XFX China in serious trouble According to the report from MyDrivers, the Chinese Customs have seized thousands of illegally imported XFX Radeon graphics cards.  Shipment of seized XFX graphics cards, Source: Chinese Custom Office XFX is a division of Hong Kong-based Pine Technology Holdings...




					videocardz.com
				




2nd is an EU regulation vote coming next week. 






						Crypto industry warns of ‘existential threat’ from draft EU regulation
					

A European parliamentary committee is poised to vote on new regulation for crypto which industry experts fear could effectively ban Bitcoin and Ethereum.




					mosttraded.com
				





> “EU Commission to ban Proof-Of-Work consensus protocols. All participants in the ecosystem from block producers to traders will be impacted by this full EU wide prohibition,” wrote Ian Taylor the chief executive of industry body Crypto UK on LinkedIn.


----------



## eidairaman1 (Mar 14, 2022)

I See XFX firing the China Branch and probably not continuing business in that area. No wonder some of these gpus wouldnt take stock bios, they have been sticker/heatsink changed...


----------



## Space Lynx (Mar 14, 2022)

eidairaman1 said:


> I See XFX firing the China Branch and probably not continuing business in that area. No wonder some of these gpus wouldnt take stock bios, they have been sticker/heatsink changed...



Asus is about the only company I trust anymore... if I ever build a next gen rig I think I will pay the Asus premium, it's just worth it in the long term I think.


----------



## R-T-B (Mar 14, 2022)

This (the EU regulation) coupled with Ethereum going PoS will probably put a big hole in PoW mining, but I doubt it'll ever vanish entirely.  Still, a massive reduction is needed, so this is good.  It's been way too large a part of the market for way too long.

Crypto however is going nowhere.  Make no mistake.  Just its impact on consumer GPUs.


----------



## Space Lynx (Mar 14, 2022)

R-T-B said:


> This (the EU regulation) coupled with Ethereum going PoS will probably put a big hole in PoW mining, but I doubt it'll ever vanish entirely.  Still, a massive reduction is needed, so this is good.  It's been way too large a part of the market for way too long.
> 
> Crypto however is going nowhere.  Make no mistake.  Just its impact on consumer GPUs.



the haves and have nots, and the continuing divisions of our society, and in the background when a great disaster occurs everyone rallies and says we are all in this together in a brief temporary illusion... what an odd species we are indeed.


----------



## R-T-B (Mar 14, 2022)

CallandorWoT said:


> what an odd species we are indeed.


I look at it different.  I look back to the chimps waging their tribal wars, and think we've advanced a lot less than we pretend.


----------



## mb194dc (Mar 14, 2022)

R-T-B said:


> This (the EU regulation) coupled with Ethereum going PoS will probably put a big hole in PoW mining, but I doubt it'll ever vanish entirely.  Still, a massive reduction is needed, so this is good.  It's been way too large a part of the market for way too long.
> 
> Crypto however is going nowhere.  Make no mistake.  Just its impact on consumer GPUs.



Why would you say the latter?

Arguably block chain technology isn't going anywhere.
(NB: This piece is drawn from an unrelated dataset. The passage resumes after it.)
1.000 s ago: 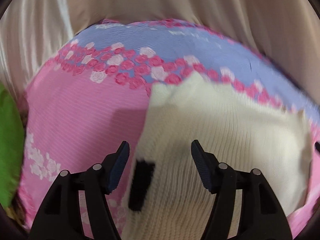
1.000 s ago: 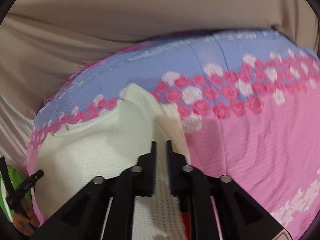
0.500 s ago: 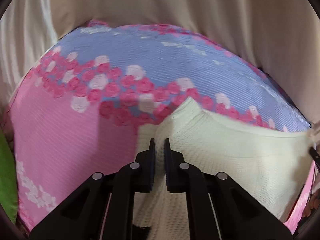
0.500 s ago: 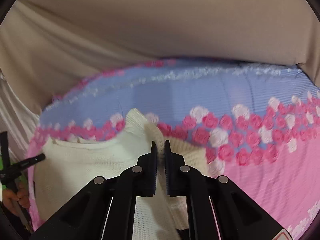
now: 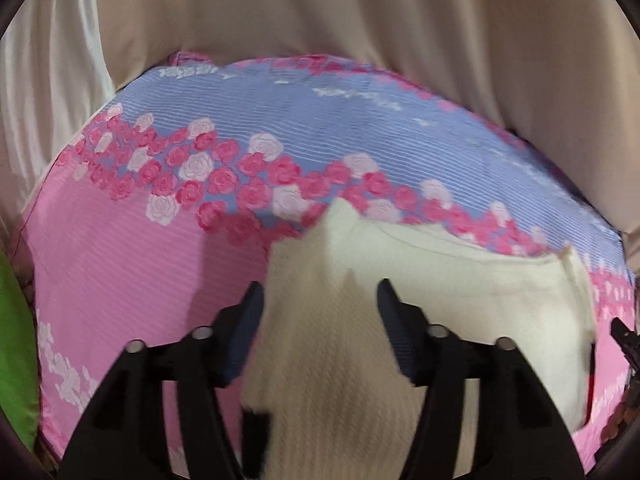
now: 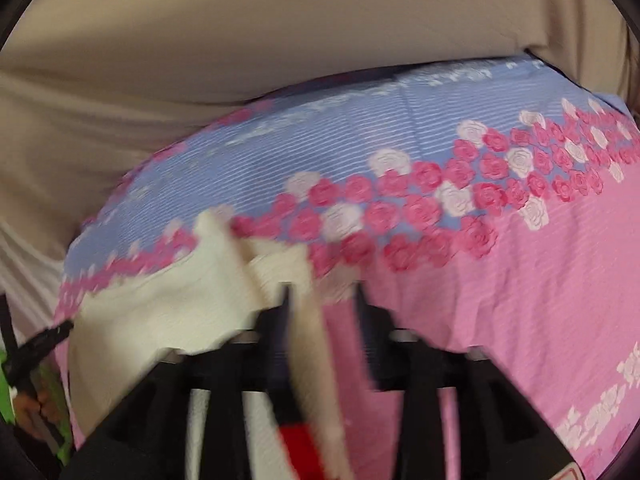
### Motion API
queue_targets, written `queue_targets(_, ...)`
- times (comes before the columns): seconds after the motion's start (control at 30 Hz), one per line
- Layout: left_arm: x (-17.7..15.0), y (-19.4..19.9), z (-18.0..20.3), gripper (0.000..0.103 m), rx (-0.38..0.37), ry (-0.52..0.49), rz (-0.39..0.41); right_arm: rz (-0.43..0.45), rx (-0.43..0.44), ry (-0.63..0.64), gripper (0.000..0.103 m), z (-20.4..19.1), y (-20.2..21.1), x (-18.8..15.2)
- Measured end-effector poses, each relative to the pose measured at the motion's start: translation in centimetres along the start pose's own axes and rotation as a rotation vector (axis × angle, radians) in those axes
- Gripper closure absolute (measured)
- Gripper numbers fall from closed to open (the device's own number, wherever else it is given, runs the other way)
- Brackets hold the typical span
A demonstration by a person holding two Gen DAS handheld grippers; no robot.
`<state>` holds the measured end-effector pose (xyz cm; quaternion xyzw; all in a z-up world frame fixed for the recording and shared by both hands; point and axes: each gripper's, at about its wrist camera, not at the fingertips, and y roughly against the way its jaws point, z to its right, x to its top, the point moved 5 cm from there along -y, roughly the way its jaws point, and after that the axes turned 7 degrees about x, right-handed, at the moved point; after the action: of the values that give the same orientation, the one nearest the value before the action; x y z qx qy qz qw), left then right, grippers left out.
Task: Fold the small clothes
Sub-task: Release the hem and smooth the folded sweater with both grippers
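Note:
A cream knit garment (image 5: 460, 280) lies flat on a pink and blue rose-print sheet (image 5: 120, 280). My left gripper (image 5: 320, 304) hovers over the garment's upper left part. Its jaws are opening and the pads stand apart from the knit below them. In the blurred right wrist view, my right gripper (image 6: 322, 304) is over the garment's (image 6: 160, 300) right edge. Its jaws are opening too. A strip of cream cloth runs loosely between them, close to the left finger (image 6: 284, 312). A red patch (image 6: 296, 440) shows low by that edge.
Beige draped cloth (image 5: 320, 20) rises behind the sheet. Something green (image 5: 12, 340) sits at the sheet's left side. The right gripper's tip (image 5: 624, 336) pokes in at the left view's right edge. The left gripper (image 6: 40, 340) and a hand (image 6: 28, 408) show at the right view's left edge.
Half a second ago both grippers were shut on the knit near its top corners. Now both have let go and their jaws stand apart. The garment lies flatter on the sheet.

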<state>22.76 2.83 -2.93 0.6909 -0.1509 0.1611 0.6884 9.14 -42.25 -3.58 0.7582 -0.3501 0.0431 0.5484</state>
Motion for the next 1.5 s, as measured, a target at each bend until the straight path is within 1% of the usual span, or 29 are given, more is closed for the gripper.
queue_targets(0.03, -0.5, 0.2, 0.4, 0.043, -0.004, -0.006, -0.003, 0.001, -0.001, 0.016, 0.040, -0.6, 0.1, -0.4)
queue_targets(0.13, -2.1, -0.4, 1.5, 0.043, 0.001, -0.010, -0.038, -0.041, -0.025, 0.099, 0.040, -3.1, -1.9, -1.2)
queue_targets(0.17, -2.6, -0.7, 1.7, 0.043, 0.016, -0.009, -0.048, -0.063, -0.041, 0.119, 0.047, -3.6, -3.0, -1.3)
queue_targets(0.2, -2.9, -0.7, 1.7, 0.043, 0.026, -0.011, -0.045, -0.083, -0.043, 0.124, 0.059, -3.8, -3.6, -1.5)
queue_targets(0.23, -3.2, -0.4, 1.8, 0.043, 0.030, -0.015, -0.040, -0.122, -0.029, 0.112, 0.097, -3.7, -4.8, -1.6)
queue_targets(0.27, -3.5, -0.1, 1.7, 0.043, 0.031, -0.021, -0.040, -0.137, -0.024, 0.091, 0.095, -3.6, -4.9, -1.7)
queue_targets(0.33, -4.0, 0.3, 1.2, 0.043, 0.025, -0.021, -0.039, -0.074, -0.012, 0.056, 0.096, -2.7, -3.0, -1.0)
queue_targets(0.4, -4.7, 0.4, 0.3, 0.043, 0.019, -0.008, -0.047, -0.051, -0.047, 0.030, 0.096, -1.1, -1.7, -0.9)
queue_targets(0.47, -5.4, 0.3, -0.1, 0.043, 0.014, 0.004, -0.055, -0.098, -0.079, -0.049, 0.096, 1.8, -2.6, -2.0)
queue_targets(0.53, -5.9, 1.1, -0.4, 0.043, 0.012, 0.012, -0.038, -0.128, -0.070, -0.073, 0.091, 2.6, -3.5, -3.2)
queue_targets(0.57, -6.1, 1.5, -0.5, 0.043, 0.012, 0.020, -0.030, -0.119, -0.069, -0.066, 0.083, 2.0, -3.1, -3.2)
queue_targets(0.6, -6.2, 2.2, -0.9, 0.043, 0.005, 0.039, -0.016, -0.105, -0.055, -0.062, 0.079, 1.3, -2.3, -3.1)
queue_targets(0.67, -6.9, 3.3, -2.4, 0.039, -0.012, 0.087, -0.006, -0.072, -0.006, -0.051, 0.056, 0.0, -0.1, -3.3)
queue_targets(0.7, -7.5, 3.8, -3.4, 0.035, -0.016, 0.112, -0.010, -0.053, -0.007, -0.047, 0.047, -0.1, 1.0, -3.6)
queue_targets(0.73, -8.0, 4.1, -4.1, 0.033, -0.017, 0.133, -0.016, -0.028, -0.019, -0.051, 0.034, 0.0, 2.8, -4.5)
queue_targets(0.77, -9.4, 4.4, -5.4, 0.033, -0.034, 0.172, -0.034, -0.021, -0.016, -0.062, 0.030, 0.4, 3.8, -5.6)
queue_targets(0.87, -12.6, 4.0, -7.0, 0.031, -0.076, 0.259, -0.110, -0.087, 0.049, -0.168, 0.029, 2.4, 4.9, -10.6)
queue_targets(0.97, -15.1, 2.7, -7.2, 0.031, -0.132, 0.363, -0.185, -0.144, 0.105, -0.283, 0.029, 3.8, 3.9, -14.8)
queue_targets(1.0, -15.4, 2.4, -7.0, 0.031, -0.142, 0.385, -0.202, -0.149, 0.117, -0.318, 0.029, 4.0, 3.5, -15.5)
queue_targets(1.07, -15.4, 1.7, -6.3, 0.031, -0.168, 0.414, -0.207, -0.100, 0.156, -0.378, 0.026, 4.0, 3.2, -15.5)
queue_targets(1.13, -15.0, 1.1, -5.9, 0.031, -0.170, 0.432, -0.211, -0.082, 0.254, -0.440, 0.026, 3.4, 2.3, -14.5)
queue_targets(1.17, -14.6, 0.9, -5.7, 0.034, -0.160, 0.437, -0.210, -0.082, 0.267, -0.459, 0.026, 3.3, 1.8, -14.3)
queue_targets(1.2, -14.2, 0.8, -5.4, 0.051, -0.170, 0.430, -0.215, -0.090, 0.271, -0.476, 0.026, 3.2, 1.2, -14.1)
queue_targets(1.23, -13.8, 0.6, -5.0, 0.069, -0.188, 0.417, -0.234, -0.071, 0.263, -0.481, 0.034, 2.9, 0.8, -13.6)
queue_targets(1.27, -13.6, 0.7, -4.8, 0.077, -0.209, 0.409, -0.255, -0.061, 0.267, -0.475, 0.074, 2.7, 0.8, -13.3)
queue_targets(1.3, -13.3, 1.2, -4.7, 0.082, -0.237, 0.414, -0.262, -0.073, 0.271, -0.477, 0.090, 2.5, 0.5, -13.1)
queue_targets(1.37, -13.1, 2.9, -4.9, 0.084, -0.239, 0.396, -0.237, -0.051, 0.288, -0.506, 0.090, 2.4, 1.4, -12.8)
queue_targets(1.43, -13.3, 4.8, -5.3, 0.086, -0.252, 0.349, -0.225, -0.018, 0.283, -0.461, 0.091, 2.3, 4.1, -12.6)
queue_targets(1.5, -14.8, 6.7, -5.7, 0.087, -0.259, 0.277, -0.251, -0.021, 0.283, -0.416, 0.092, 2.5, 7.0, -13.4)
Just need to find real world situations where it's a better solution than existing technology.

As for Crypto "currencies", their only use is speculation and illegal transactions including sanctions breaking activity. Plenty of reasons therefore why they could ultimately all go the way of the dinosaur. 

The biggest one for me though is that anyone can create one, only adoption provides their "value". The rest is simply technology obfuscated garbage. Anyone with enough twitter followers can therefore start one. It's no different to simply printing a currency with your own face on it at the base level...


----------



## R-T-B (Mar 14, 2022)

mb194dc said:


> Why would you say the latter?


Because they will be adopted by the various national state governments at some point.  The writing seems on the wall there.  Mining will die.  Crypto will not.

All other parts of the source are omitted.